* **Problem statement**
Give back the lines below exactly, but do not include any pictures.

* **Data section**

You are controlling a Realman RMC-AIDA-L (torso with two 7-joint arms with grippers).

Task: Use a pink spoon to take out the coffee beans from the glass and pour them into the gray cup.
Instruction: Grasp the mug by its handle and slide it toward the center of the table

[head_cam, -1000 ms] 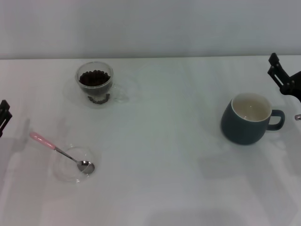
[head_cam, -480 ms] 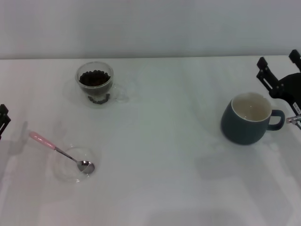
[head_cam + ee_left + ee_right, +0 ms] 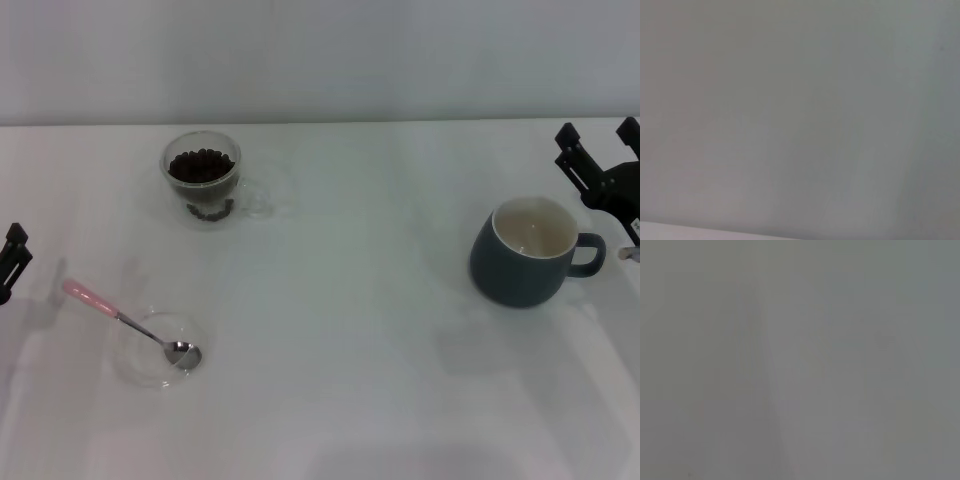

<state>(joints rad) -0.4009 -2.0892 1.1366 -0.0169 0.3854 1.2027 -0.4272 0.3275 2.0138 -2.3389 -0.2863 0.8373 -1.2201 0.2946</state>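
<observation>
**On a white table: spoon, glass of beans and cup, with both grippers at the edges**

On the white table (image 3: 340, 300), seen from the head camera, four things lie well apart from one another. Toward the far left stands the glass (image 3: 203, 176), small, clear and upright, with a heap of dark beans (image 3: 201, 165) inside it. Nearer the robot and farther left sits a shallow clear dish (image 3: 157, 349). The spoon (image 3: 130, 323) lies across it: its metal bowl rests inside the dish, and its pink handle slants up and out over the dish's rim toward the left edge of the table. On the right side stands the cup (image 3: 530, 252), dark blue-gray outside and cream-white inside, upright, its loop handle pointing right. Nothing shows inside it.

The left gripper (image 3: 10, 262) shows only as a dark sliver at the left edge of the view, left of the spoon's handle and not touching it; I cannot tell whether its fingers are apart or together. The right gripper (image 3: 598, 158) is at the right edge, just behind and to the right of the cup, apart from it. Its two dark fingers stand spread with a clear gap between them, holding nothing.

Both wrist views show only a plain pale gray surface.
</observation>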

* **Result of the exercise**
You are controlling a Realman RMC-AIDA-L (torso with two 7-joint arms with grippers).

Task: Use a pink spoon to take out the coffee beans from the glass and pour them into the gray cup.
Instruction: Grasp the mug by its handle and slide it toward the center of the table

[head_cam, -1000 ms] 
[head_cam, -480 ms] 
[head_cam + ee_left + ee_right, +0 ms] 

<state>(joints rad) -0.4009 -2.0892 1.1366 -0.0169 0.3854 1.2027 -0.4272 0.3275 2.0138 -2.3389 -0.2863 0.8373 -1.2201 0.2946</state>
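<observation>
**On a white table: spoon, glass of beans and cup, with both grippers at the edges**

On the white table (image 3: 340, 300), seen from the head camera, four things lie well apart from one another. Toward the far left stands the glass (image 3: 203, 176), small, clear and upright, with a heap of dark beans (image 3: 201, 165) inside it. Nearer the robot and farther left sits a shallow clear dish (image 3: 157, 349). The spoon (image 3: 130, 323) lies across it: its metal bowl rests inside the dish, and its pink handle slants up and out over the dish's rim toward the left edge of the table. On the right side stands the cup (image 3: 530, 252), dark blue-gray outside and cream-white inside, upright, its loop handle pointing right. Nothing shows inside it.

The left gripper (image 3: 10, 262) shows only as a dark sliver at the left edge of the view, left of the spoon's handle and not touching it; I cannot tell whether its fingers are apart or together. The right gripper (image 3: 598, 158) is at the right edge, just behind and to the right of the cup, apart from it. Its two dark fingers stand spread with a clear gap between them, holding nothing.

Both wrist views show only a plain pale gray surface.
</observation>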

Nothing else remains to be done for this exercise.